WHAT IS EXPECTED: Once the lines below holding the string "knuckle" are counted, give that number alone.

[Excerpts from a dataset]
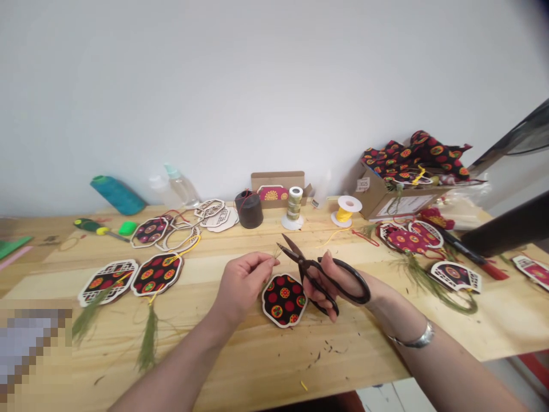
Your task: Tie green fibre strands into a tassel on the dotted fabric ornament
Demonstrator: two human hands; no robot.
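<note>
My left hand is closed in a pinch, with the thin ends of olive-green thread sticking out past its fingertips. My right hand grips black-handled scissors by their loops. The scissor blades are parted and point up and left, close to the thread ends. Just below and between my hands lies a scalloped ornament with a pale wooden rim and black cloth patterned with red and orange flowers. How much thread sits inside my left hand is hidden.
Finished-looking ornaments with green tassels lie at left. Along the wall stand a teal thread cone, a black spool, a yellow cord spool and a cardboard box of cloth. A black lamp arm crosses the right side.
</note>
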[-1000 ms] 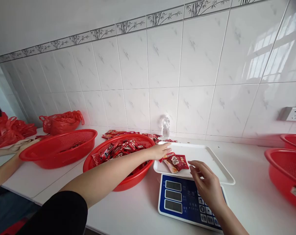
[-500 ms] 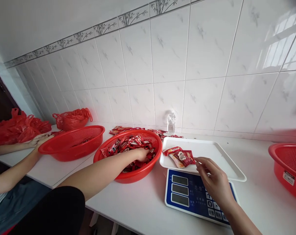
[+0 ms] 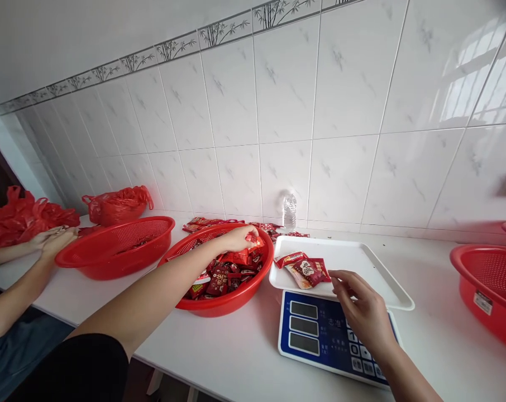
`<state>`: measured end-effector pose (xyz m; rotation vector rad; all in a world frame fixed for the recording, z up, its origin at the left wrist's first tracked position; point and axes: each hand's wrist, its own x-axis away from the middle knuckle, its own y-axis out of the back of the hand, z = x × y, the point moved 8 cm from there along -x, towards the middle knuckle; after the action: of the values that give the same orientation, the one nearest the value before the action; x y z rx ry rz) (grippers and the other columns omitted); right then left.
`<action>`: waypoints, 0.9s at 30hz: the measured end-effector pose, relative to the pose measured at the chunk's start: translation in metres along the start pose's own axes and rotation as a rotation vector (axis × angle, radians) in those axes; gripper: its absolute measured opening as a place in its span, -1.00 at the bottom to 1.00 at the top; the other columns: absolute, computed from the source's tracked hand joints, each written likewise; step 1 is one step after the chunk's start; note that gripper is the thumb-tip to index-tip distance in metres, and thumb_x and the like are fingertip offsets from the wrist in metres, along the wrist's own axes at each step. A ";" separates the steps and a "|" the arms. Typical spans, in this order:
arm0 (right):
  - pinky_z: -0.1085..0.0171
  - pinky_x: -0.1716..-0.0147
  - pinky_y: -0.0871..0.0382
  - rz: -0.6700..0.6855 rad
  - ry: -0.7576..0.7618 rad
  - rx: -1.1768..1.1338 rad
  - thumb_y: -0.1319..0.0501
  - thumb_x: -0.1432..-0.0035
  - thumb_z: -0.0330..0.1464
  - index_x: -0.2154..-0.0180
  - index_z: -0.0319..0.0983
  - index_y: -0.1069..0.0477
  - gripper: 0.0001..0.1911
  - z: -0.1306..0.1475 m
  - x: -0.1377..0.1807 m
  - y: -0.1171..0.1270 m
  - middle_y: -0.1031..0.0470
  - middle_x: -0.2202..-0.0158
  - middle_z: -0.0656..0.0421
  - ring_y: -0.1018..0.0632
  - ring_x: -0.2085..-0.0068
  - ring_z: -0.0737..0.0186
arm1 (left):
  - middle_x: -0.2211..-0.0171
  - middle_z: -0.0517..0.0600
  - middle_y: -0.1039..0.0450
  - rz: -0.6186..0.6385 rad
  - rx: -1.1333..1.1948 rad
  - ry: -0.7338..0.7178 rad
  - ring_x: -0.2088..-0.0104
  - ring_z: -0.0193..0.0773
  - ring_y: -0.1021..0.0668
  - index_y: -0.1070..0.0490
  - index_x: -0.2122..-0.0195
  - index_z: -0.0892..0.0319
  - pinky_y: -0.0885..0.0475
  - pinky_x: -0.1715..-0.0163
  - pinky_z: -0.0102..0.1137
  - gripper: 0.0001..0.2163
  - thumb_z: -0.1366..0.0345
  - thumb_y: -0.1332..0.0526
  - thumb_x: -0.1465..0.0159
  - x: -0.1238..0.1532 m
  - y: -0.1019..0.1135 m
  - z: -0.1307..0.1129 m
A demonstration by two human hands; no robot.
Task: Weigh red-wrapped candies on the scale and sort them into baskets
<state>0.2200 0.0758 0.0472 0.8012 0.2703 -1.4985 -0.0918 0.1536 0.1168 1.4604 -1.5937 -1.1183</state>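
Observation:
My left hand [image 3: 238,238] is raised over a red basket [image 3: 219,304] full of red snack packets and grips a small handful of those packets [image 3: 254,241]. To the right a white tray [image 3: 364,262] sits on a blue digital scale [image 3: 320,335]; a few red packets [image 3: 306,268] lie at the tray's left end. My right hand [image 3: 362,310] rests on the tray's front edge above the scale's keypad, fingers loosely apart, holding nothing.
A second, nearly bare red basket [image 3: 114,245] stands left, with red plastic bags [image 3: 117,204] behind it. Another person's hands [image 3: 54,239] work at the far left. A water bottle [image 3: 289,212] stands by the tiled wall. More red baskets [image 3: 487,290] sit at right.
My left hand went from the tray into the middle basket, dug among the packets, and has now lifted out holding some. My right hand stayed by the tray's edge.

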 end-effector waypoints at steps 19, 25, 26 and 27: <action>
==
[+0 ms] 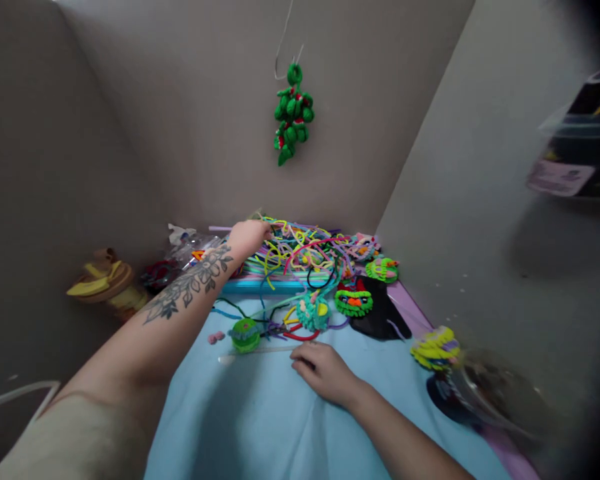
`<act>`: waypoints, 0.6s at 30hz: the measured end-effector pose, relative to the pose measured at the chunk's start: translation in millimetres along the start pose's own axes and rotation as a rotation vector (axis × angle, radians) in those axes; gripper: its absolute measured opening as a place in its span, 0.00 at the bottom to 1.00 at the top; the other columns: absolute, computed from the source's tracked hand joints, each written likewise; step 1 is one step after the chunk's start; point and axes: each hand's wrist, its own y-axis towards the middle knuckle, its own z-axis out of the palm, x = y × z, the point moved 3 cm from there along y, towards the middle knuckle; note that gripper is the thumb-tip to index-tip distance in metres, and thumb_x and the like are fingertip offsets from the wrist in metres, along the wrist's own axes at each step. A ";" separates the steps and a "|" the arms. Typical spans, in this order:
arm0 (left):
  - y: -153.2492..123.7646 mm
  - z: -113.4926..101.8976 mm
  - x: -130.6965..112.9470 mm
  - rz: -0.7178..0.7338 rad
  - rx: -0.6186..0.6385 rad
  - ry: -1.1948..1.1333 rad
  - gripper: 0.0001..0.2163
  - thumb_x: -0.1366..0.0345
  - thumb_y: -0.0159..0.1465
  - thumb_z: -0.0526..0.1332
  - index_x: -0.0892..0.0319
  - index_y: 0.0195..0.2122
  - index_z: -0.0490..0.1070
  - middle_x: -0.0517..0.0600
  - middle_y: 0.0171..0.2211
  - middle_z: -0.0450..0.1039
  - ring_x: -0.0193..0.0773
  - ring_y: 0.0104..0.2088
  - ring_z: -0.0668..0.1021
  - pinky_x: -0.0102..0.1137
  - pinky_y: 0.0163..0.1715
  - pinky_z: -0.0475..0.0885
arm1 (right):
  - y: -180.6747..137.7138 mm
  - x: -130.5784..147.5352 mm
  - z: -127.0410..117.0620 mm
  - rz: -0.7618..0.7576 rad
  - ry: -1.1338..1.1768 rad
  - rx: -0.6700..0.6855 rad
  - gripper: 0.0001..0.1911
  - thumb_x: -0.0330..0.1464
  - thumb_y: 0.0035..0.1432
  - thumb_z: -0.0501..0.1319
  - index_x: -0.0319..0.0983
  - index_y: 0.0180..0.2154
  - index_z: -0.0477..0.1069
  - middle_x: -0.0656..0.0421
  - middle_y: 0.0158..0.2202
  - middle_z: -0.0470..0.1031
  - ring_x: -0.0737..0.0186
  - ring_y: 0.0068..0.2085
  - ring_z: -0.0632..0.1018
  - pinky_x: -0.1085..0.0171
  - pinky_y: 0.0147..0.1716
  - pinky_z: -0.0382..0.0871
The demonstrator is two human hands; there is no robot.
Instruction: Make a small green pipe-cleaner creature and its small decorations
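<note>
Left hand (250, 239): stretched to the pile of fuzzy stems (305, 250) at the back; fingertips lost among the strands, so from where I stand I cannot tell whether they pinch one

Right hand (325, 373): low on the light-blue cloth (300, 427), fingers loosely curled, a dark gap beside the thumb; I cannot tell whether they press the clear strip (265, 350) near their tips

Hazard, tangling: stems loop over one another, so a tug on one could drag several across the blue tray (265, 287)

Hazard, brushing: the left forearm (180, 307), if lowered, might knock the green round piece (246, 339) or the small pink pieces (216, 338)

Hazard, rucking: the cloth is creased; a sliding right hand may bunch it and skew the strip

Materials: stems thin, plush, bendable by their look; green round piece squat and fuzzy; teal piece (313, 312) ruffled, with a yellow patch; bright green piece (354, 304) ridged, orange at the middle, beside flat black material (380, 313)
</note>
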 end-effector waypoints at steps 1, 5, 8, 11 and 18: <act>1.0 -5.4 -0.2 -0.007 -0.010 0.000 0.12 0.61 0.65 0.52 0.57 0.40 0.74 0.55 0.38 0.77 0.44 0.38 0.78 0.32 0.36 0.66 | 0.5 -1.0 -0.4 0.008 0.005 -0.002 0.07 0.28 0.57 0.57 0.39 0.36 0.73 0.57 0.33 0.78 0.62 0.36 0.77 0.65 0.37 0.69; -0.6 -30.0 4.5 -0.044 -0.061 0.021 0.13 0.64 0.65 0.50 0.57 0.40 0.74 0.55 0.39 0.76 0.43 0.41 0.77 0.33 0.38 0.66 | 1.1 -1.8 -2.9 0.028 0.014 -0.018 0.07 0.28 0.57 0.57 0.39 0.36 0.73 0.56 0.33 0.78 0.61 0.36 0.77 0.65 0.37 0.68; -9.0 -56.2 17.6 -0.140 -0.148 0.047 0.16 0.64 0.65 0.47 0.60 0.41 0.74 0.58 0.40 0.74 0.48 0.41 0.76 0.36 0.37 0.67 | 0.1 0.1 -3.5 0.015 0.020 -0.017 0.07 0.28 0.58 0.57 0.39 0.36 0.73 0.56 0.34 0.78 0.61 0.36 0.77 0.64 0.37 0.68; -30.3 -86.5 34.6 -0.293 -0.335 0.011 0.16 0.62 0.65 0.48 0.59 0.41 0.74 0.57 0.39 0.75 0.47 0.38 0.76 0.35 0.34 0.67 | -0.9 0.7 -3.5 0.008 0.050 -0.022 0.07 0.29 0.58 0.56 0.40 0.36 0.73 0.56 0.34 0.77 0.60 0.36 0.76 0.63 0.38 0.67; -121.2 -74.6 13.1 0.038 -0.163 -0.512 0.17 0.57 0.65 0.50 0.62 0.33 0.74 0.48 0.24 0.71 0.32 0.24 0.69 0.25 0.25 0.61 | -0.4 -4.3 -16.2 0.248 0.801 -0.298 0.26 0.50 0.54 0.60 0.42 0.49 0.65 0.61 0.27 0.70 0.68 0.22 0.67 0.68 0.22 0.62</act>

RESPONSE: 2